Clients deal with one confidential contact providing them with both
insurance and finance. Documentation is simple, with a rolling annual
contract and Direct Debit Mandate, requiring only a revised internal
schedule of risks at renewal.
The Benefits of Premium Finance
Budgeting of Cash Flow
The key benefit of premium finance is that the monthly premium
instalment can be part of the budgeting process. Rather than having to
allow for large payments of premium at certain times during the year,
the monthly payment to Cananwill can be scheduled along with rent,
utilities, payroll, etc.
Lower Cost of Capital
Most businesses operate on a mixture of capital and borrowing, but
few are able to borrow as cheaply as Cananwill. Because Cananwill
borrows large amounts of money over a short term, they are able to pass
the resulting savings on to the borrower in the form of very
competitive rates. Short-term borrowing also allows a quick response to
changes in the interest rate environment, or financial needs.
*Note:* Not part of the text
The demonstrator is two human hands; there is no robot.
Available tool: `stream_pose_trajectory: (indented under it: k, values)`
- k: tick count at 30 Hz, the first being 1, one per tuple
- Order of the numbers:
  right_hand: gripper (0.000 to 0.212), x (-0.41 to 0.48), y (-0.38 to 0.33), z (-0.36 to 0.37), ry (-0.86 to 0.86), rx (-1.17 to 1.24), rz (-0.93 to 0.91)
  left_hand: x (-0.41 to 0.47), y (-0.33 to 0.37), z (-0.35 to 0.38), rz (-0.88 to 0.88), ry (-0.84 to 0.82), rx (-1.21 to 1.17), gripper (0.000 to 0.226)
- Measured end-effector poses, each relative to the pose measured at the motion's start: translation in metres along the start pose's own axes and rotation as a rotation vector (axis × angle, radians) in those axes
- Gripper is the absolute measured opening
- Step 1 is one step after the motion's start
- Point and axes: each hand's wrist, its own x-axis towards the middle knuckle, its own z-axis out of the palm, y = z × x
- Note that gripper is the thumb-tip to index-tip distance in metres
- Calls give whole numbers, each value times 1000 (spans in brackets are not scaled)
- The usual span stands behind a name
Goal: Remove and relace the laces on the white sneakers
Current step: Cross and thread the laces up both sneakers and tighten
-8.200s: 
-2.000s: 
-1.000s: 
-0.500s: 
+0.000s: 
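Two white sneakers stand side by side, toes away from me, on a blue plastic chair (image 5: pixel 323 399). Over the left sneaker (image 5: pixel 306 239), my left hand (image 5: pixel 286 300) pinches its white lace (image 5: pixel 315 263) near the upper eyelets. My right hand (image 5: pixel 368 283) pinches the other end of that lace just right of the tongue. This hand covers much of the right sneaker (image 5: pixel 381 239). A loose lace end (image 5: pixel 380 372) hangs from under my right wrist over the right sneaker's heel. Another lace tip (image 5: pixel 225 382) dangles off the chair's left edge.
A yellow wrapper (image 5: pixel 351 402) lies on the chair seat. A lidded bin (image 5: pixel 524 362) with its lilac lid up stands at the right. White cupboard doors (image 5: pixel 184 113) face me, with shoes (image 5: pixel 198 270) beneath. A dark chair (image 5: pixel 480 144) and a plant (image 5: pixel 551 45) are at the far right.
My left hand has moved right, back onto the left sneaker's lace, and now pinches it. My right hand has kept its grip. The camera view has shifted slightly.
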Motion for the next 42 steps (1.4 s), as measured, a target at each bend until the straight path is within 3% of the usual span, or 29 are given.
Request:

Increased Leverage of Available Assets
Business loans typically require an asset to be mortgaged as
collateral, and many companies are limited in their borrowing by the
amount of unpledged assets. Premium finance allows the use of the asset
of the insurance policy to secure the loan. This leaves other balances
on the balance sheet untouched and free for alternative uses.
Alternate Source of Capital
By using premium finance other sources of capital such as lines of
creditor notes can be preserved. Existing cash assets do not have to be
liquidated to pay insurance premiums.
After Tax Benefits of Premium Financing
An often over-looked advantage of premium financing is that of the
after tax benefit. The tax savings that accrue by using premium finance
can be calculated using the internal rate of return and tax rates. And
this after tax benefit off-sets the cost of financing. A cash flow
analysis is available to provide an indication of potential savings.
Total Security
Cananwill Premium Finance offers a completely confidential and
secure service, providing insurance and finance from a single contract
with a major global broker.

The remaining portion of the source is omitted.